API for using the tf.data service.

This module contains:

  1. tf.data server implementations for running the tf.data service.
  2. A distribute dataset transformation that moves a dataset's preprocessing to happen in the tf.data service.

The tf.data service offers a way to improve training speed when the host attached to a training device can't keep up with the data consumption of the model. For example, suppose a host can generate 100 examples/second, but the model can process 200 examples/second. Training speed could be doubled by using the tf.data service to generate 200 examples/second.

Before using the tf.data service

There are a few things to do before using the tf.data service to speed up training.

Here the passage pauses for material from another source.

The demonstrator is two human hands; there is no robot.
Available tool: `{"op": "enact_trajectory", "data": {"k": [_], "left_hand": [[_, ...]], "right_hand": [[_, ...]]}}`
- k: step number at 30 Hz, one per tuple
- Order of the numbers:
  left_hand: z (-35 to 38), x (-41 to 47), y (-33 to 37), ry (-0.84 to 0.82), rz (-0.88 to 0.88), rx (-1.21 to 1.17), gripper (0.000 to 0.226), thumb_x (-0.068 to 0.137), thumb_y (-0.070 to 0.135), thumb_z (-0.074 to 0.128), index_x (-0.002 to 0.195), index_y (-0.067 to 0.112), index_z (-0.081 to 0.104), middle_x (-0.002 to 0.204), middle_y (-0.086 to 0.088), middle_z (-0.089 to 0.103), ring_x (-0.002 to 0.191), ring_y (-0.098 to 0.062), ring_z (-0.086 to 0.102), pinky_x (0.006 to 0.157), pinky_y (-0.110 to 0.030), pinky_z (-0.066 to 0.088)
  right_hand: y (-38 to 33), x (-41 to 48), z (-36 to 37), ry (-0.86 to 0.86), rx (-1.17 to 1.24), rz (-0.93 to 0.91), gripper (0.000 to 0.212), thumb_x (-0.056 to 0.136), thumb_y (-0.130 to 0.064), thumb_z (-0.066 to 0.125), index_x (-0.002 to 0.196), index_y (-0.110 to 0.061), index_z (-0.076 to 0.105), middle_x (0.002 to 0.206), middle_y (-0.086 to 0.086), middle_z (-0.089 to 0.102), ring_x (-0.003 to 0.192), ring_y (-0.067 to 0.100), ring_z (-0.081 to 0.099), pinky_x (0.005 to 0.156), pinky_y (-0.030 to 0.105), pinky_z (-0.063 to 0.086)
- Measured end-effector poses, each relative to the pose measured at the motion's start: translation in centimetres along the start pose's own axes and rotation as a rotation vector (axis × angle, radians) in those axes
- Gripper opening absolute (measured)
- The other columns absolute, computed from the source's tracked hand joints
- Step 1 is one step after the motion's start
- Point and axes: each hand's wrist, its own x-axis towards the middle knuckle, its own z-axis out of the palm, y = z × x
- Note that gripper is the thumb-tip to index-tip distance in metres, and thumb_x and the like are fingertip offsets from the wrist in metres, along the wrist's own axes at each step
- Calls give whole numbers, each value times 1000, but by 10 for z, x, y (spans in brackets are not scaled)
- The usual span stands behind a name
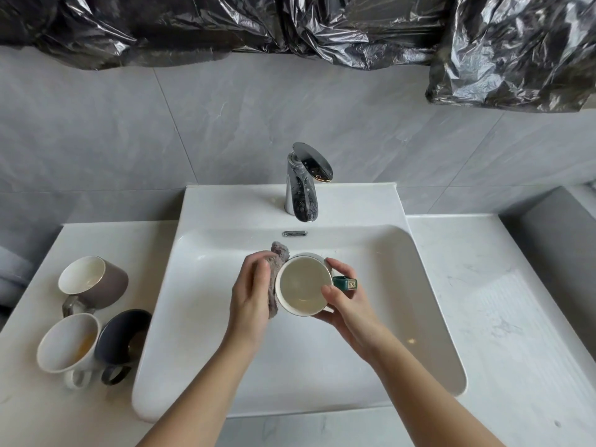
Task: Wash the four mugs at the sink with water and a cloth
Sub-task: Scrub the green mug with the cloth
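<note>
Head view: your left hand (250, 291) holds the cloth (278, 264) against the mug's (303, 283) side. Your right hand (346, 301) grips that mug, thumb on the rim, over the sink (419, 285). Left, on the counter (129, 240), sit 3 mugs: white (66, 345), dark (124, 330), brown (96, 280). Beyond stands the tap (303, 188), then black plastic (354, 27).

no legible text, brand, number or sign, only a small gold emblem (352, 283) on the green handle (342, 282) of the mug (303, 285), too small to read
</note>
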Motion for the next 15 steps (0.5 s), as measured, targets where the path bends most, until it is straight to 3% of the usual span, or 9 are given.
{"op": "enact_trajectory", "data": {"k": [4,6,8,11,15], "left_hand": [[-4,14,5,-25,34,67,18,98,20,52,86,20,66,82,16,71,78,-8,61,70,-23,49],[-3,14,6,-75,37,87,20,96,24,52,85,25,69,85,8,69,75,-13,59,66,-32,47],[-2,16,5,-119,52,113,20,90,34,51,84,30,69,86,0,65,74,-17,56,64,-33,45],[-3,25,8,-167,66,160,27,84,41,52,88,20,68,86,6,70,82,-11,61,73,-29,47],[-8,30,17,-396,47,198,27,81,46,58,94,23,63,69,-18,54,55,-18,44,50,-25,35]], "right_hand": [[2,-6,0,-44,-108,-4,69,63,-26,77,126,-28,51,96,-3,69,88,13,69,76,32,57],[2,-4,-3,-6,-93,-5,59,69,-21,72,124,-30,51,103,1,66,87,11,69,76,32,57],[1,-4,-6,-3,-104,-3,62,66,-23,75,123,-30,51,101,-2,67,87,11,69,75,30,57],[1,-5,-7,-69,-149,-5,75,56,-34,78,125,-28,51,91,-9,70,87,14,68,72,29,56],[-4,-1,-12,-67,-160,3,77,54,-37,77,125,-26,51,97,-5,66,85,10,69,69,26,55]]}}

Understand processing_mode

The tf.data service uses a cluster of workers to prepare data for training your model. The processing_mode argument to tf.data.experimental.service.distribute describes how to leverage multiple workers to process the input dataset. Currently, there are two processing modes to choose from: "distributed_epoch" and "parallel_epochs".

"distributed_epoch" means that the dataset will be split across all tf.data service workers. The dispatcher produces "splits" for the dataset and sends them to workers for further processing. For example, if a dataset begins with a list of filenames, the dispatcher will iterate through the filenames and send the filenames to tf.data workers, which will perform the rest of the dataset transformations on those files. "distributed_epoch" is useful when your model needs to see each element of the dataset exactly once, or if it needs to see the data in a generally-sequential order. "distributed_epoch" only works for datasets with splittable sources, such as Dataset.from_tensor_slices, Dataset.list_files, or Dataset.range.

"parallel_epochs" means that the entire input dataset will be processed independently by each of the tf.data service workers. For this reason, it is important to shuffle data (e.g. filenames) non-deterministically, so that each worker will process the elements of the dataset in a different order. "parallel_epochs"